▶ _PROBLEM REQUIREMENTS_: Your job is to retype all of the data word for word, leaving every image out.

▶ _DATASET EXCERPT_:
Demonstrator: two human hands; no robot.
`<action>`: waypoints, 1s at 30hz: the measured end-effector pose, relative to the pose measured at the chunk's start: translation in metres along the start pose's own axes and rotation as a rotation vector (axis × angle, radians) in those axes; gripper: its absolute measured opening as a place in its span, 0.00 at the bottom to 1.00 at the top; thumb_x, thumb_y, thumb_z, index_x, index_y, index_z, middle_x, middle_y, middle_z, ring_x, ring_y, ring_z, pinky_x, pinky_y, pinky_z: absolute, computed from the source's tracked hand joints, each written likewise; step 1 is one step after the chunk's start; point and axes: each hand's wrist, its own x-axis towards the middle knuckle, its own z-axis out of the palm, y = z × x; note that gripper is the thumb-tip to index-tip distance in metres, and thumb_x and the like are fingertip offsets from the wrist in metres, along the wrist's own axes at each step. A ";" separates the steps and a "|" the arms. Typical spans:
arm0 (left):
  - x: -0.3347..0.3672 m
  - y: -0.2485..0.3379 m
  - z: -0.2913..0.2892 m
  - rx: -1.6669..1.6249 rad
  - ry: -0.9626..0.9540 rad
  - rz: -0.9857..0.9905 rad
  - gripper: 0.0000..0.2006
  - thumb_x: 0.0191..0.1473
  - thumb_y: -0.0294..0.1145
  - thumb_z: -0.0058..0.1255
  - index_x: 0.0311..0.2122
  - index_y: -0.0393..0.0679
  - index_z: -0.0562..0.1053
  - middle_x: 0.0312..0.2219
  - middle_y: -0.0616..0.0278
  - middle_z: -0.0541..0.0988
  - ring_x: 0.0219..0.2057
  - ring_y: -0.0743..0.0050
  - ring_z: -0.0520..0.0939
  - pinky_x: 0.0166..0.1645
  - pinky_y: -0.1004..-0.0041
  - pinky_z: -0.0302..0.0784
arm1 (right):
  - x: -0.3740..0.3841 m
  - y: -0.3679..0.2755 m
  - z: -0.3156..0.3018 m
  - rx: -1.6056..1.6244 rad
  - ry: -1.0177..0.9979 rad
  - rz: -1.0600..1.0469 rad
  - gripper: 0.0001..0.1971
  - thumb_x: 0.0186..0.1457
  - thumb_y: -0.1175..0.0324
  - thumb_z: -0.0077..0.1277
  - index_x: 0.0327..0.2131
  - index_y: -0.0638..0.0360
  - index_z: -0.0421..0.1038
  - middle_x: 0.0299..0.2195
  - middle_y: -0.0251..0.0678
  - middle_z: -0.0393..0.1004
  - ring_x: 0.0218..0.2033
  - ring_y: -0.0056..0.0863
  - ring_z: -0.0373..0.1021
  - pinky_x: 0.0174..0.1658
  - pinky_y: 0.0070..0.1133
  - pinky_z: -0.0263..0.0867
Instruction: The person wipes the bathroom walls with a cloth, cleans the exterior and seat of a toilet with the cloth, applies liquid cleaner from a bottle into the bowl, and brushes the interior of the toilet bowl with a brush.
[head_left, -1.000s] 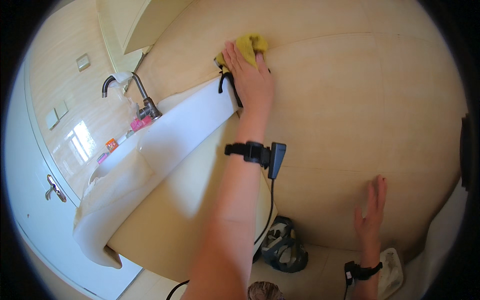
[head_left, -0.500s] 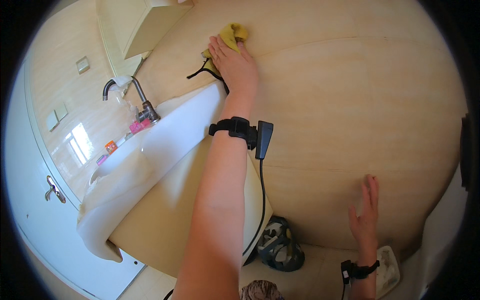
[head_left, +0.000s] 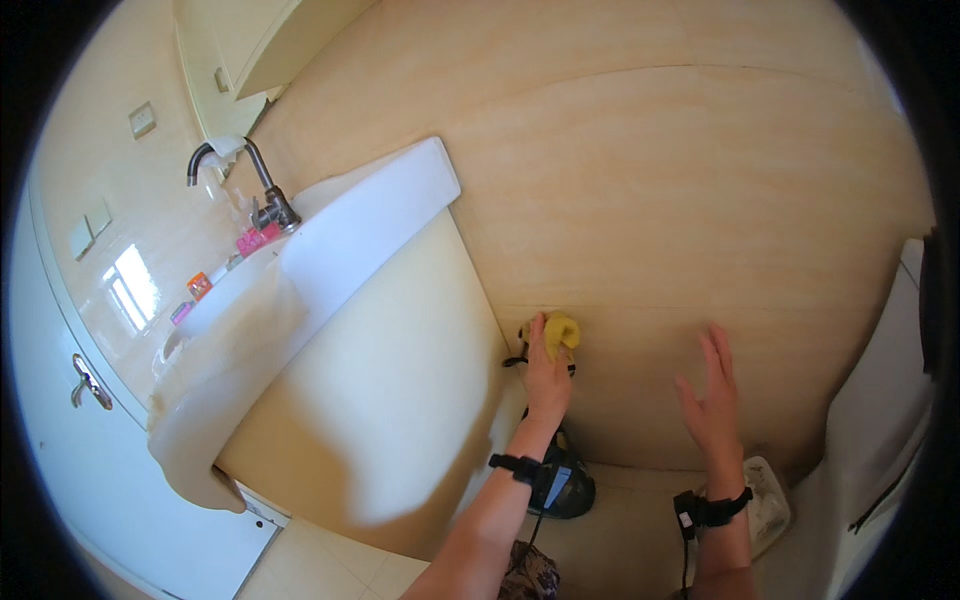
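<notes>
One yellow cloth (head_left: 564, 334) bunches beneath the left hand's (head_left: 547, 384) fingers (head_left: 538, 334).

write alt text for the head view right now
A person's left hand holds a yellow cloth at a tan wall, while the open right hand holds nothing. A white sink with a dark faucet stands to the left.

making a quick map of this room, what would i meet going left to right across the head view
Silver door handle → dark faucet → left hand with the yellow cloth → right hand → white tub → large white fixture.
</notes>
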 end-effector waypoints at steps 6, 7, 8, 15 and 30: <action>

▶ _RESULT_:
Demonstrator: two human hands; no robot.
`<action>`: waypoints, 1s at 30hz: the measured end-effector pose, relative to the pose measured at the chunk's start: translation in metres along the start pose's own axes and rotation as a rotation vector (axis × angle, radians) in those axes; gripper: its absolute measured opening as a place in its span, 0.00 at the bottom to 1.00 at the top; thumb_x, thumb_y, thumb_z, index_x, index_y, index_z, middle_x, middle_y, middle_z, ring_x, ring_y, ring_z, pinky_x, pinky_y, pinky_z: absolute, computed from the source's tracked hand joints, each written likewise; step 1 is one step after the chunk's start; point and axes: each hand's wrist, its own x-axis towards the middle knuckle, its own z-axis out of the palm, y = z × x; note that gripper is the thumb-tip to index-tip distance in metres, and thumb_x and the like are fingertip offsets from the wrist in metres, along the wrist's own axes at each step. A ";" separates the steps and a "|" the arms. Typical spans:
arm0 (left):
  - x: -0.3347..0.3672 m
  - y: -0.2485..0.3379 m
  - z: -0.2913..0.2892 m
  - rx: -1.6669..1.6249 rad
  - ry: -0.9626..0.9540 rad
  - rz: -0.9857..0.9905 rad
  - gripper: 0.0000..0.2006
  - thumb_x: 0.0191..0.1473
  - thumb_y: -0.0294..0.1145
  - thumb_z: -0.0058..0.1255
  - index_x: 0.0311..0.2122
  - index_y: -0.0393..0.0679
  - index_z: -0.0562..0.1053
  - middle_x: 0.0312..0.2219
  - middle_y: -0.0616..0.0278
  - middle_z: -0.0541..0.0988
  - ring_x: 0.0219..0.2057
  - ring_y: -0.0743..0.0050
  - ring_z: -0.0520..0.0939
  - pinky_x: 0.0166..0.1645
  - pinky_y: -0.1004..-0.0041
  - pinky_z: -0.0302..0.0784
arm1 (right):
  - x: -0.3740..0.3841 m
  - y: -0.3679..0.2755 m
  - z: -0.3156..0.3018 m
  - rx: -1.6056..1.6244 rad
  - ry: -1.0177..0.9979 rad
  - rz: -1.0600..1.0469 rad
  - gripper: 0.0001..0.1971
  - thumb_x: 0.0186..0.1457
  - thumb_y: -0.1175..0.0324
  - thumb_z: -0.0077..0.1277
  - index_x: 0.0327..0.2131
  - index_y: -0.0638..0.0360
  - index_z: -0.0421..0.1038
  - middle_x: 0.0299..0.2195
  - middle_y: -0.0251..0.0678
  - middle_z: -0.0393..0.1004
  - ring_x: 0.0218..0.2033
  - ring_y: -0.0056..0.0863
  - ring_z: -0.0373..0.1021
  - pinky_x: 0.0174..0.1658
  - pinky_y: 0.0070..0.1133
  - pinky_z: -0.0263..0.0867
Instruction: The person wipes the bathroom walls with a cloth, cleans the exterior and seat of a toilet with the cloth, applies liquid cleaner from a bottle into the bowl, and brushes the interior of the toilet bowl with a brush.
[head_left, -1.000s] 
[head_left, -0.500s] 
[head_left, +0.000s] 
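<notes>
One yellow cloth (head_left: 564, 334) bunches beneath the left hand's (head_left: 547, 384) fingers (head_left: 538, 334).

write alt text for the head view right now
A person's left hand holds a yellow cloth at a tan wall, while the open right hand holds nothing. A white sink with a dark faucet stands to the left.

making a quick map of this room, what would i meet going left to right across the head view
Silver door handle → dark faucet → left hand with the yellow cloth → right hand → white tub → large white fixture.
</notes>
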 end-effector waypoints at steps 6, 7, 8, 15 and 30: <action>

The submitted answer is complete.